Devant plusieurs milliers de militants réunis près de Valence, dans la Drôme, le fondateur de LFI a salué avec ferveur le mouvement « Bloquons tout », né sur les réseaux sociaux. Pour lui, ce rendez-vous doit être la traduction citoyenne de la colère du peuple.
« Il faut que le 10 septembre soit un jour de blocage général, c’est-à-dire, pour ce qui concerne le salariat, que le 10 septembre ce soit la grève générale », a-t-il déclaré, tout en reconnaissant que cette date n’était qu’une étape et qu’il faudrait « construire d’autres perspectives ».
Un mouvement aux contours flous mais qui s’élargit
Le mouvement du 10 septembre, qui réclame plus de justice fiscale et le rejet du plan de budget 2026 du gouvernement, a rapidement essaimé au-delà des cercles militants. Il a reçu le soutien officiel de La France insoumise, des Écologistes, du Parti communiste et du Parti socialiste.
Du côté syndical, la CGT et Force ouvrière doivent réunir leurs instances internes la semaine prochaine pour statuer sur les actions à mener. Mélenchon s’est dit « 100 % d’accord » avec la patronne de la CGT, Sophie Binet, bien que cette dernière se soit montrée plus prudente sur les modalités de la mobilisation.
Face aux accusations de « récupération » politique, Mélenchon a défendu la stratégie de LFI : « Notre stratégie est d’aider et de servir le mouvement », a-t-il assuré, niant toute intention de le détourner à des fins partisanes.
La question de l’union de la gauche, grande absente du discours
Si le sujet de la grève a dominé, la question brûlante de l’union de la gauche en vue de la présidentielle de 2027 est restée en suspens. Mélenchon n’y a pas directement répondu, laissant persister les divisions.

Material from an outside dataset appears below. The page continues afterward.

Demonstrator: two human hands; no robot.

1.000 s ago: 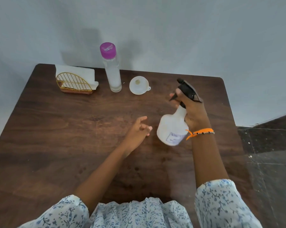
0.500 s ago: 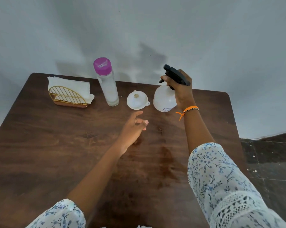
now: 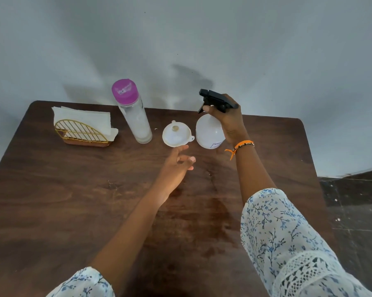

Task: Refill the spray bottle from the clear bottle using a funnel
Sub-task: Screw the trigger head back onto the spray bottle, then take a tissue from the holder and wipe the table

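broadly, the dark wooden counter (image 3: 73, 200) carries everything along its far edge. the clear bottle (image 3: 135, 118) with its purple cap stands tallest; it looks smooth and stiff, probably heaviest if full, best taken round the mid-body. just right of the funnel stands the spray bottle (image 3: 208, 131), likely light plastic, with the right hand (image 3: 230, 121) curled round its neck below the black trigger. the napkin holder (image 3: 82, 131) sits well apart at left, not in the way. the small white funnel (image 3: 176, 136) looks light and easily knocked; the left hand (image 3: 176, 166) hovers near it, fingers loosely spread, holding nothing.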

La veille, aux universités d’été des Écologistes, Marine Tondelier avait plaidé pour cesser les « guerres picrocholines » et unir toutes les forces face à l’extrême droite. Une position partagée par le Parti socialiste et d’anciens Insoumis comme Clémentine Autain ou François Ruffin.

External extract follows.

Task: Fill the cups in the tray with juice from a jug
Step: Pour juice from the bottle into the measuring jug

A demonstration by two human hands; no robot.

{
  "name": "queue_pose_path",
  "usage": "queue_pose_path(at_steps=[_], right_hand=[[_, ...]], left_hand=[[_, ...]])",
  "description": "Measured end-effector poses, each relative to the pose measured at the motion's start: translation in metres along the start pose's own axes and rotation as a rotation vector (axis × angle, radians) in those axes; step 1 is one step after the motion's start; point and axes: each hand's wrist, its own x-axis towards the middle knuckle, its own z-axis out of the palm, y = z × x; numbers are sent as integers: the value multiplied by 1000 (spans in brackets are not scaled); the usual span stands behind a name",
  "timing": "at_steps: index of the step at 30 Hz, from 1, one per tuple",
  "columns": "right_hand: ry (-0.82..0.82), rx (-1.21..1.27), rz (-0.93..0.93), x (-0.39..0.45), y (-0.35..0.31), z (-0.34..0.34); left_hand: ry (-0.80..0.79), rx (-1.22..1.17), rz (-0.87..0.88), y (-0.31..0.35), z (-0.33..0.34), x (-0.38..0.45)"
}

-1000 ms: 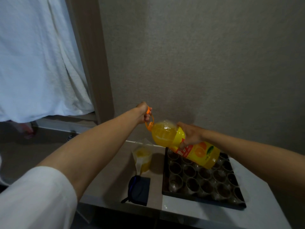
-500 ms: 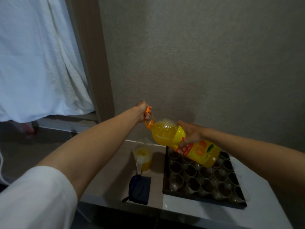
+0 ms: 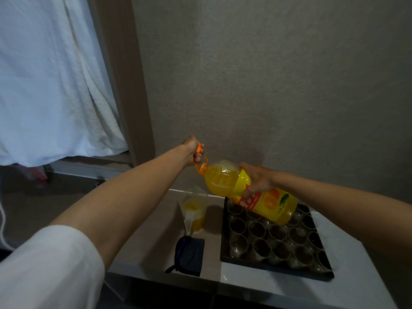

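A large juice bottle (image 3: 225,178) full of orange juice hangs tilted in the air, neck up-left, over the far left of a dark tray (image 3: 225,257). My left hand (image 3: 191,151) grips the bottle's orange handle loop at the neck. My right hand (image 3: 256,180) holds the bottle's body at the label. The tray holds several clear cups (image 3: 256,229) that look without juice. A clear jug (image 3: 194,210) partly filled with juice stands left of the tray, below the bottle's neck.
A dark pouch (image 3: 189,256) lies on the table (image 3: 289,293) in front of the jug. The grey wall is close behind. A white curtain (image 3: 51,85) and a door frame stand at left.
The bottle and both hands have risen slightly, with its neck end lifted a little more. The jug and tray have not moved.
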Motion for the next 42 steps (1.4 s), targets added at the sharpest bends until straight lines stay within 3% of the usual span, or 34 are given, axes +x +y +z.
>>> queue_pose_path(at_steps=[42], right_hand=[[-18,22,19,-8,-13,-7]], left_hand=[[-35,-7,-8,-1,-9,-7]])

Mais Jean-Luc Mélenchon et Raphaël Glucksmann campent sur leurs positions, invoquant des divergences programmatiques irréconciliables. Le leader insoumis n’envisage une union que derrière LFI et son programme de rupture, une ligne confirmée par la députée Alma Dufour, qui évoque des « divergences stratégiques » persistantes au sein du Nouveau Front populaire (NFP).
Une polémique sur la liberté de la presse en toile de fond
L’événement a débuté dans un climat tendu après l’exclusion d’Olivier Pérou, journaliste au Monde et co-auteur d’une enquête critique sur LFI. Une partie de la presse accréditée a exprimé sa « stupéfaction » et son « indignation » dans une lettre ouverte, dénonçant une « atteinte grave à la liberté de la presse ».
Dans son discours, Jean-Luc Mélenchon a d’abord salué les journalistes présents, affirmant avec ironie ne pas être « chagrins quand ils disent du mal de nous ». Puis il a enchaîné par une pique : « Vous serez bientôt remplacés par une intelligence artificielle, parce que vous ne disposez pas de plus de 200 mots pour penser la réalité ».
Alors que la gauche tente de se reconstruire après les élections, l’appel à la grève du 10 septembre et les dissensions internes dessinent les contours d’une rentrée politique hautement inflammable.